Женщины приготовили постель, и мы отнесли его наверх и укрыли потеплее; он по-прежнему был в пьяном забытьи. Отец и мать остались с ним, а я, Мари и Морфид спустились вниз. Слава Богу, что Эдвина уехала со Снеллом в церковь, сказала Морфид.
– Такой малыш, и попал под чугун, – повторяла Мари, бродя по комнате и заламывая руки.
– Узнаю их по их детям, что работают во тьме, где их жгут и калечат, – сказала Морфид и, подойдя к окну, распахнула его. Толпа у внешних ворот все еще орала, требуя Бейли, и размахивала факелами. – Слава Богу, что есть люди вроде Винсента, – сказала она. – С его помощью, с помощью Фроста и Хартии мы все это изменим.
– Я изменю это сейчас, – сказал отец, спускаясь. – Я изувечу всех, кто стоит у Пятой печи, и подлеца управляющего тоже, дайте мне только до него добраться. – И, схватив куртку, он оттолкнул Морфид от двери.

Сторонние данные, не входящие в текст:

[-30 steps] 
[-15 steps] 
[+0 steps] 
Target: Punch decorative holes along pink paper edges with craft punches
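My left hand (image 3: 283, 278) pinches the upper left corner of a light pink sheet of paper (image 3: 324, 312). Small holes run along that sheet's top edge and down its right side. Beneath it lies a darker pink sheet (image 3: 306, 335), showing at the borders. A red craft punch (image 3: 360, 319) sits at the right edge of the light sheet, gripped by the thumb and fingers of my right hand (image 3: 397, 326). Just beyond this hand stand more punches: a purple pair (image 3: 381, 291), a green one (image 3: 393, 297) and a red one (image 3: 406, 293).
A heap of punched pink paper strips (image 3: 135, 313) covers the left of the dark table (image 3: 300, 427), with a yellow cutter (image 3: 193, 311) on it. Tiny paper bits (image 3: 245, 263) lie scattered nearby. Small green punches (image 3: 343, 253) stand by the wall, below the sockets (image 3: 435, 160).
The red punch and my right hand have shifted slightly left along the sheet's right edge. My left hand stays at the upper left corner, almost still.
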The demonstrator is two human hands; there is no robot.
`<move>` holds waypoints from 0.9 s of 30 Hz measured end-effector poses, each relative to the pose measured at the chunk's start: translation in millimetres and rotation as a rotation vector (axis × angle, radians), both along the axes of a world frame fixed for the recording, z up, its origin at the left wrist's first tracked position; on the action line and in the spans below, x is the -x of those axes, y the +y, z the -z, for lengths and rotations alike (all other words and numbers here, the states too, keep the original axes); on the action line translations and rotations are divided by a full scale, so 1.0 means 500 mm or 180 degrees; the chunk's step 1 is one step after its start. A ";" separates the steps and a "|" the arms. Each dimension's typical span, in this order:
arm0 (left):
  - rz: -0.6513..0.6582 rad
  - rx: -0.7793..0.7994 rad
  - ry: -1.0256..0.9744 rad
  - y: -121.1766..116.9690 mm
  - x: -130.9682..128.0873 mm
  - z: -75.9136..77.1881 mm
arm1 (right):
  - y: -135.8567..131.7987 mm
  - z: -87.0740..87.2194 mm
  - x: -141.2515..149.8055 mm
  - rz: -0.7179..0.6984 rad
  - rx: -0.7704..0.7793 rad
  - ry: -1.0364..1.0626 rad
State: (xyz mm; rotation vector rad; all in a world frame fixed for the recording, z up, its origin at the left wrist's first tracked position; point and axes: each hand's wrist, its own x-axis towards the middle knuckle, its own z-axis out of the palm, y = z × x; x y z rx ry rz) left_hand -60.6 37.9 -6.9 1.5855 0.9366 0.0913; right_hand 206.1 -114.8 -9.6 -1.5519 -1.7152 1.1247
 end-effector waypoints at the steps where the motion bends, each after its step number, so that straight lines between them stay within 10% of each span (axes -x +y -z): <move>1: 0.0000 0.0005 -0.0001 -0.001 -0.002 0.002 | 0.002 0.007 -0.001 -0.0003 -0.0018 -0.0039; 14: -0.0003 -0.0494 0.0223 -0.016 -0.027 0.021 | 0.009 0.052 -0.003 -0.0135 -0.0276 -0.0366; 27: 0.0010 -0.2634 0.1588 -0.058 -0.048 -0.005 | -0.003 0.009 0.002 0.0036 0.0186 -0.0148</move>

Но я успел повернуть в замке ключ.
– Ради Бога, оставь, – сказал я. – Если ты устроишь драку в такое время, Бейли обвинит тебя в подстрекательстве.
– Прочь с дороги! – сказал он. – Я никому не позволю калечить моего сына.
– Керриган почти совсем ослеп от жара печей, – сказал я. – И покажи мне ирландца, который стал бы разливать трезвым. – И я оттолкнул его от двери.
– Нечего винить пьяного ирландца, – сказала Морфид. – И помни одно. Если ты в такое время хоть пальцем тронешь управляющего, Бейли всех нас занесет в черный список.
– Пусть так, – сказал он. Одним рывком он отбросил меня в сторону, отпер дверь и кинулся к заводу.